Download Free American Residential Architecture Book in PDF and EPUB Free Download. You can read online American Residential Architecture and write the review.

America has an abundance of fascinating and varied house styles, as fascinating and diverse as its people. This unique book will allow readers to recognize the architectural features and style of virtually any house they encounter.
American Homes is the classic work of American house architecture. From the Dutch colonial, to the New England Salt Box, to the 1950s prefab, this unrivaled reference and useful guide to 103 building styles pays homage to our country's housing heritage. American Homes opens the window onto the rich landscape of all the places we call home. Award-winning architect Lester Walker examines hundreds of styles of homes—more than any other survey of American domestic architecture—and helps us understand the history of each style, why it developed as it did, and the practical and historical reasons behind its shape, size, material, ornament, and plan. Hundreds of sequenced drawings illustrate the evolution of our most beloved housing styles, like the colonial English Cottage, which grows before our eyes from a simple square of posts and beams to a fully constructed home with hand-split cedar clapboards and an intricately thatched roof. There's also the Italianate, whose roof displays its intricate carved brackets and is topped with a cupola that serves to filter light to the interior of the home. Annotated floor plans offer insight into the structure of these homes, and with it, a good measure of inspiration. No wrought-iron railing, white stucco wall, or gingerbread gable goes neglected. Every idiosyncratic detail and decoration of each of these uniquely American designs is delicately drawn. American Homes is the perfect reference for enthusiasts of architecture, history, and American studies. It is also the ideal inspiration for anyone who lives in or dreams of living in a classic American home.
American Houses is a historical guide to the architecture of the American home. While other architectural field guides show only façades, this book includes floor plans, showing how the form of a house arises from its function. Photographs and drawings of exteriors illustrate the significant field marks of each style and help pinpoint the key elements that can identify a house even when it has been remodeled beyond recognition. Beautifully illustrated, clearly written, and impeccably researched, American Houses is an essential reference for anyone interested in the history of American residential architecture.
How and where did different architectural styles develop?
Have you ever been intrigued by a beautiful building and wondered when it was built? Identifying American Architecture provides the answer to such questions in a concise handbook perfect for preservationists, architects, students, and tourists alike. With 214 photographs, it allows readers to associate real buildings with architectural styles, elements, and orders. Identifying American Architecture was designed to be used--carried about and kept handy for frequent reference. Every photograph is keyed to an explanatory legend pointing out characteristic features of each building's style. Trade bookstores order from W.W. Norton, NY
IMAGES' third monograph on the outstanding new classicist, William T. Baker.
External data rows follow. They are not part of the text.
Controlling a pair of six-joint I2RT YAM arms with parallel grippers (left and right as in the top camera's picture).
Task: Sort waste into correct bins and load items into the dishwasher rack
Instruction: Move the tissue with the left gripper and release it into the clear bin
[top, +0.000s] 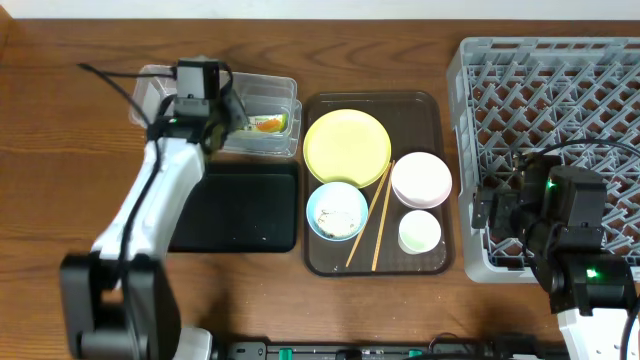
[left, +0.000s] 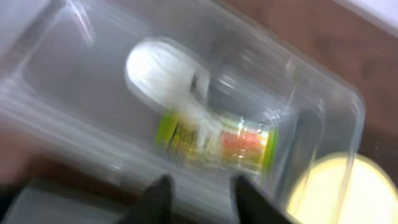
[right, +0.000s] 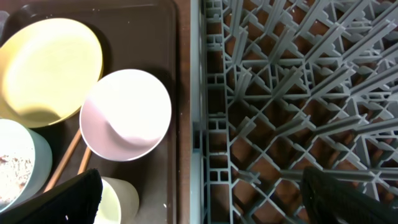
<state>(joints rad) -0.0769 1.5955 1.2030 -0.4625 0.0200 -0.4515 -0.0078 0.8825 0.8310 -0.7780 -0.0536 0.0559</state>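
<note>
Lying in the clear tub (top: 285, 88), upper left overhead, the wrapper (top: 268, 124) looks light and limp. The left wrist view shows the left gripper (left: 202, 198) open and empty over that tub. The right wrist view shows the right gripper (right: 205, 199) spread wide; the pinkish-white bowl (right: 126, 114), left of centre, seems rigid and slick, best pinched at its rim.

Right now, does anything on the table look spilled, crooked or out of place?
Only the blue bowl on the brown tray: it holds food grains. The two chopsticks lie slanted beside it. Nothing looks spilled.
</note>
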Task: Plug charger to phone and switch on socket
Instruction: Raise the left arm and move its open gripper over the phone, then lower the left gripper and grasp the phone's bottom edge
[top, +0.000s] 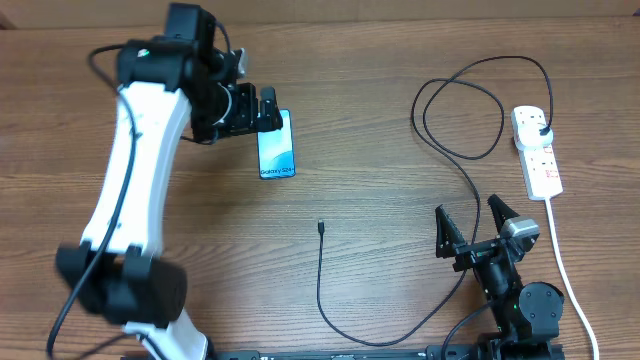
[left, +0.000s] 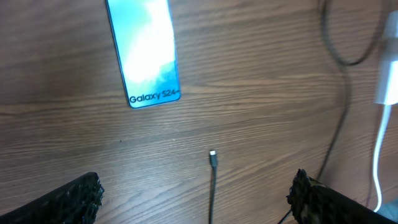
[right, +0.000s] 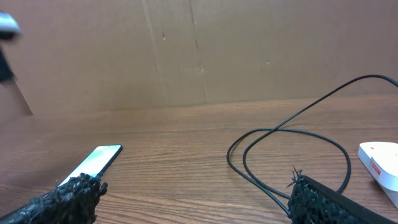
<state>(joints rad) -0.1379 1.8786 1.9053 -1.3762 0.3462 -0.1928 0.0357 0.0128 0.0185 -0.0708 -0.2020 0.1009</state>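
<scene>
Nearest the base, the right pincer (top: 470, 225) sits low over the desk (top: 380, 190), its 2 fingers spread wide w/ nothing between them, i.e. released. The charger (top: 320, 275) passes close by. Its thin black cable curves along the desk's near edge, then runs straight toward the middle. There its connector tip (top: 321, 227) lies loose on the wood, pointing roughly at the phone (top: 277, 145) but well apart from it. The cable's other length climbs past that pincer and makes 2 loose loops (overlapping, approx. mid-right). It ends in a black plug (top: 541, 124) seated at the far end of the socket (top: 540, 165), a white power strip w/ red markings on the right side. The strip's white cord (top: 565, 270) trails toward the near edge. Switch position: can't tell. The phone lies flat left of centre, blue screen up, "Galaxy S24" at its near end. The left pincer (top: 270, 112) hangs above the phone's far end, also released, fingers wide apart and holding nothing. Behind the desk stands a brown cardboard wall (right: 186, 56).
</scene>
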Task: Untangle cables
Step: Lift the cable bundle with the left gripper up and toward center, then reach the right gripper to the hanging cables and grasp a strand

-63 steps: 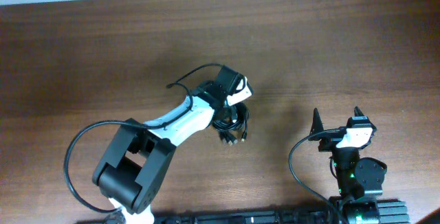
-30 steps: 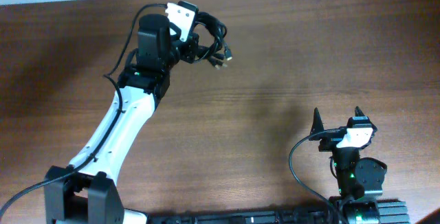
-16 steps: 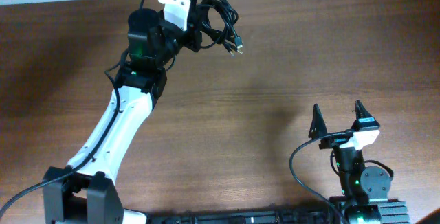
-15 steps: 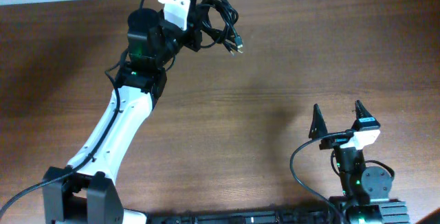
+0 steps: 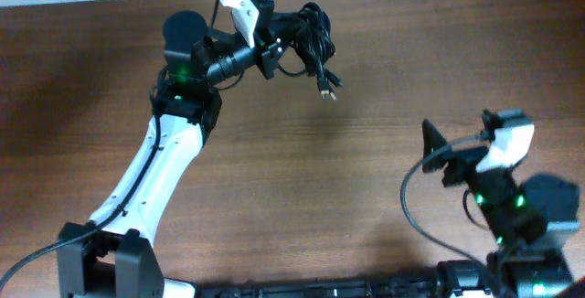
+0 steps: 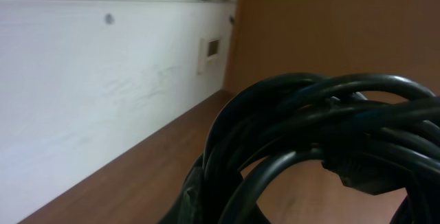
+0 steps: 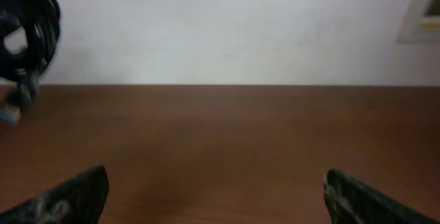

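Note:
The cables (image 5: 309, 31) are a bundle of thin black loops lifted off the brown table (image 5: 384, 79) at the back, left of centre. One plug end (image 5: 327, 89) dangles below the bundle. My left gripper (image 5: 274, 47) is shut on the bundle's left side. In the left wrist view the cables (image 6: 309, 135) fill the lower right, and my left gripper (image 6: 220, 210) is mostly hidden behind them. My right gripper (image 5: 466, 144) hovers open at the front right with nothing between its fingers. The right wrist view shows my right gripper (image 7: 216, 198) open and the cables (image 7: 24, 38) hanging far off at the upper left.
A white wall (image 7: 227, 25) runs along the table's far edge, with a small wall plate (image 6: 210, 51) on it. The left arm (image 5: 160, 170) stretches diagonally from the front left. A thick black wire (image 5: 416, 216) loops beside the right arm's base.
The left arm has swung the held bundle to the right along the back edge, and the plug now hangs lower. The right arm has risen and shifted right, jaws still open.

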Motion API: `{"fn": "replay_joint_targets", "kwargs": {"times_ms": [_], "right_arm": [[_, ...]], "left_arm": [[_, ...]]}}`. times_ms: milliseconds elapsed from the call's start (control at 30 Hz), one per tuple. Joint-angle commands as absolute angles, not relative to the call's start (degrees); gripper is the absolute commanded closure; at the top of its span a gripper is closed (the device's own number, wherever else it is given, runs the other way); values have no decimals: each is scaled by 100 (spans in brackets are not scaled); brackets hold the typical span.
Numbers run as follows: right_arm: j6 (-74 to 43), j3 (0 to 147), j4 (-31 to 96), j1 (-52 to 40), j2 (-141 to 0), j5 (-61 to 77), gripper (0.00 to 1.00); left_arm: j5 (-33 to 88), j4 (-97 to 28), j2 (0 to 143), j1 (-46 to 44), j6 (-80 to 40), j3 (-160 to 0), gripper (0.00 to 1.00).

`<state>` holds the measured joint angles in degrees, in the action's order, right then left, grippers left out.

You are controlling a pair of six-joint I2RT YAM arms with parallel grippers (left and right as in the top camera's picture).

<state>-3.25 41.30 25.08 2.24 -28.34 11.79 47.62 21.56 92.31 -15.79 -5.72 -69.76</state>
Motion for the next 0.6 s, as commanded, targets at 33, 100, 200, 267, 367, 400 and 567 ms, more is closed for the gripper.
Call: {"fn": "replay_joint_targets", "kwargs": {"times_ms": [33,100,200,267,367,400,567], "right_arm": [[-25,5631,3234,189,-4130,1964,1],[-30,6139,3369,189,-4604,2349,1],[-91,6455,3286,189,-5050,3391,1],[-93,6479,3109,189,-5175,4069,1],[-91,6479,2886,189,-5251,4803,1],[-91,6479,2875,189,-5251,4895,1],[-86,6479,2888,189,-5247,5052,1]], "left_arm": [[5164,2276,8997,-1916,-681,-7067,100],[5124,2397,8997,-2091,-681,-7067,100],[5124,2556,9002,-2252,-637,-7067,100],[5122,2617,9002,-2340,-578,-7067,100],[4943,2611,9002,-2462,-506,-7067,100],[4851,2611,9002,-2480,-508,-7067,100],[4449,2617,9002,-2526,-513,-7067,100]]}}
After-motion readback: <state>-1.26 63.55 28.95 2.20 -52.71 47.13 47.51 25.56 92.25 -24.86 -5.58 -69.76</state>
- Unparalleled array of American architects and firms: widely known and under-the-radar, established and up-and-coming, large and small - Unparalleled variety in style and type: traditional, modern, and everything in between; grand villas and small cabins; posh seaside villas, rustic and remote cabins, urban townhouses - Unparalleled diversity in geographical range: from California to Hawaii and many states in between The American House is an exceedingly diverse collection of contemporary residential designs in the United States. This book follows the successful title European House, likewise a gorgeous collection of new residential architecture. The American House contains cutting-edge residential designs by leading architects from across the United States. Stunning color photographs and plans underline the sensitivity of today's architects to the natural environment, as well as the care and attention paid to interior design and everyday living. This new volume features an extraordinary variety in style, sophistication, affordability, site and landscape, with an emphasis on sustainability practices in both design and construction. Each project illustrates how architects adapt their signature styles to accommodate the challenges posed by local topography and variations in climate, along with a sharp focus on optimum strategies for sustainable living. A lively introduction by critic Ian Volner comments on the many trends, often contradictory, that characterize the architecture of houses in the 2010s. In its sweeping scope, this book considers the present and points to the future of residential design in the United States.
"This is a book about American house styles, and they are discussed in twenty-one chapters and illustrated with over 200 color plates and line drawings." "Neither a comprehensive history of American residential architecture nor a compendium of America's "greatest" houses, this fascinating and useful book looks instead at broad trends in domestic building from the first days of European settlement on this continent through the Great Depression and beyond - from saltboxes to split-levels. There are certainly mansions to be found here, for they help to define certain styles. Yet the chief focus is not on grand houses but on typical ones - examples that capture the essence of the everyday rather than the extraordinary."--BOOK JACKET.Title Summary field provided by Blackwell North America, Inc. All Rights Reserved
Originally published in 2002, American Splendor: The Residential Architecture of Horace Trumbauer is the first and only extensive study of this master creator of the American Great House. This revised edition features three new chapters and over 50 new colour photographs.
Includes Millford Plantation and Drayton Hall as well as Mount Vernon and Monticello.